À l’instar de la communauté internationale, notre pays aussi a célébré la Journée mondiale de l’eau le 22 mars sous le thème : «L’eau pour la paix». Le clou de cette 32è édition a été une rencontre, organisée vendredi dernier au Centre international de conférences de Bamako (CICB).
La cérémonie était placée sous la
présidence de la ministre de l’énergie et de l’Eau, représentée par son
collègue chargé de l’Agriculture, Lassine Dembélé. C’était en présence de la
représentante de la société civile du secteur de l’eau et de l’assainissement
(CN-CIEPA), Selly Ouane, de l’ambassadeur des états-Unis d’Amérique au Mali,
Rachna Korhonen, et de plusieurs acteurs du secteur de l’eau.
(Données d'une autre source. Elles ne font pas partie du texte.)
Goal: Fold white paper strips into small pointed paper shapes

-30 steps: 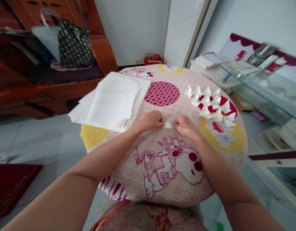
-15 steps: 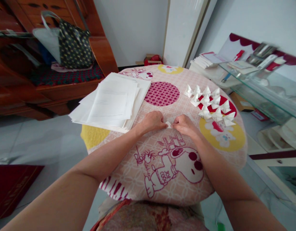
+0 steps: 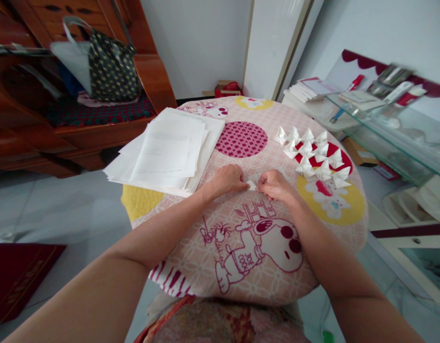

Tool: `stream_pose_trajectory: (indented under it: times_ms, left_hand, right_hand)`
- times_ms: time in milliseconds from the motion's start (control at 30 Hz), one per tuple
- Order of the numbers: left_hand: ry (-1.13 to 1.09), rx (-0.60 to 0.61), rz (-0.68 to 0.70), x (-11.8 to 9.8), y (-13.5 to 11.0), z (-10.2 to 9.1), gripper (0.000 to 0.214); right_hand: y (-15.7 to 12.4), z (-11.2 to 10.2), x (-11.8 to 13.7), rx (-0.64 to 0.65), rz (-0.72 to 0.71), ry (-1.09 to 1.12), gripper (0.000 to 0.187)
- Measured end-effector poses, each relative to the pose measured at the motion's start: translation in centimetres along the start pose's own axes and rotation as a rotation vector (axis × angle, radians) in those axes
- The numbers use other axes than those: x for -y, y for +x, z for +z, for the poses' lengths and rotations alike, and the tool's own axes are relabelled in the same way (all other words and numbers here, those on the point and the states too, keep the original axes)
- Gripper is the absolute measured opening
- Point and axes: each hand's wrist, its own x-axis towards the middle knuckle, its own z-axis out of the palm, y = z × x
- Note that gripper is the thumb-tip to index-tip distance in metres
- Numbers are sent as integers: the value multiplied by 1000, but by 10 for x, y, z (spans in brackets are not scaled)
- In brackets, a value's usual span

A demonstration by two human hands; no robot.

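My left hand (image 3: 227, 179) and my right hand (image 3: 275, 185) rest close together on a round table with a pink cartoon cloth (image 3: 248, 247). Both hands have curled fingers pinching a small white folded paper piece (image 3: 252, 185) between them, pressed low on the cloth. Most of the piece is hidden by my fingers. A stack of white paper sheets (image 3: 168, 150) lies to the left of my left hand. Several finished white folded paper triangles (image 3: 315, 155) sit in a cluster beyond my right hand.
A dark wooden bench (image 3: 80, 114) with a patterned bag (image 3: 111, 69) stands at the back left. A glass shelf (image 3: 395, 124) with books and pens runs along the right. A red mat (image 3: 16, 274) lies on the floor at left.
My hands have drawn a little closer together, so less of the small paper piece shows between the fingers. Everything else is as before.
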Motion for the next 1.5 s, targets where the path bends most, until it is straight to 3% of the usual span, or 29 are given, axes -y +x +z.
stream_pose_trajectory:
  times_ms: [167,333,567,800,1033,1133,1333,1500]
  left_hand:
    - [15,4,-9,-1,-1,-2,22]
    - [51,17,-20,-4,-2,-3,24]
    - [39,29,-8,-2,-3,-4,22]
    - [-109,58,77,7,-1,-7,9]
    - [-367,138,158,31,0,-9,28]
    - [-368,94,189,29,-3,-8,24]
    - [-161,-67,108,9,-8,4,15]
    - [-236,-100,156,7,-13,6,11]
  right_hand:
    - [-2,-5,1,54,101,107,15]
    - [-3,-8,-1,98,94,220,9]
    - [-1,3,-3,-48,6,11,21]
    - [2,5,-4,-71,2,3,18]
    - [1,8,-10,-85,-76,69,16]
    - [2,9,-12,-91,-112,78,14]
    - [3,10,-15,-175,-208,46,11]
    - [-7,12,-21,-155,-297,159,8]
Cette journée met l’accent sur l’importance de l’eau et plaide pour sa
gestion durable afin de lutter contre la crise mondiale de l’eau et favoriser
l’atteinte des Objectifs de développement durable (ODD n°6). Cette édition,
selon Lassine Dembélé, est commémorée dans un contexte mondial particulier
marqué par l’aggravation des effets du changement climatique, la croissance
démographique et la multiplication des conflits liés à l’eau. «Ces phénomènes constituent
des menaces réelles pour la protection et la conservation de notre ressource
tant précieuse qu’est l’eau.
Le thème est assez révélateur des défis du Mali, en matière d’accès de nos
compatriotes à l’eau potable. En effet, notre pays fait partie des pays en
situation de stress hydrique, avec moins de 1.000 m3 d’eau par habitant et par
an. Pire, depuis la grande sécheresse des années 70, l’on assiste à une
diminution progressive et une dégradation continue de la qualité des ressources
en eau de notre pays. Malheureusement, a regretté Lassine Dembélé, les
ressources en eau continuent de se dégrader au regard non seulement de l’impact
du changement climatique et surtout à cause des actions et pratiques humaines :
gaspillage d’eau sous toutes ses formes, exploitation anarchique des berges des
cours d’eau, activités anarchiques d’orpaillage, rejet des ordures et autres
substances nocives dans les cours d’eau.
Selon le ministre de l’Agriculture, l’indicateur d’accès au service de
l’eau potable en 2024 est de 83,2% en milieu urbain et semi-urbain et 67,3% en
milieu rural, avec une moyenne nationale de 71,9%. Des projets structurants
sont en cours pour améliorer l’approvisionnement en eau potable de nos
concitoyens. Il s’agit, entre autres, de la poursuite des travaux de
renforcement et d’extension du service d’eau potable, de la réalisation
attendue en 2024 de plus de 3.450 nouveaux points d’eau modernes et le
renforcement de plus de 620 ouvrages existants dans le périmètre hors
concession.
Pour la représentante de la société civile du secteur de l’eau et
l’assainissement (CN-CIEPA), cette journée est un moment de plaidoyer de la
société civile en faveur de l’accès de tous à l’eau potable d’ici 2030. Pour
Selly Ouane, une mauvaise gestion de l’eau entrave le développement et cause la
souffrance des populations. «Dans notre pays, environ 30% de la population
manquent d’eau potable avec des disparités entre les milieux, rural,
semi-urbain et urbain. En plus, la croissance démographique signifie que de
plus en plus d’individus et de secteurs économiques se disputent l’accès à
l’eau», a-t-elle analysé.
Quant à l’ambassadeur des états-Unis d’Amérique, elle a, au nom des
Partenaires techniques et financiers (PTF) du secteur l’eau et
l’assainissement, expliqué que cette Journée rappelle chaque année l’importance
fondamentale de l’eau pour maintenir la vie, favoriser le développement et
promouvoir la paix.
«Au cours des dix
dernières années, les PTF ont contribué à hauteur de plus 352 milliards de Fcfa
d’aide au développement et aux besoins humanitaires. Cet appui a permis
d’accroître l’accès à l’eau potable et à des services d’assainissement
améliorés dans les zones rurales et urbaines, mettre en œuvre des systèmes
d’irrigation innovants pour une agriculture durable et renforcer les capacités
techniques et financières des institutions locales», a révélé Rachna Korhonen.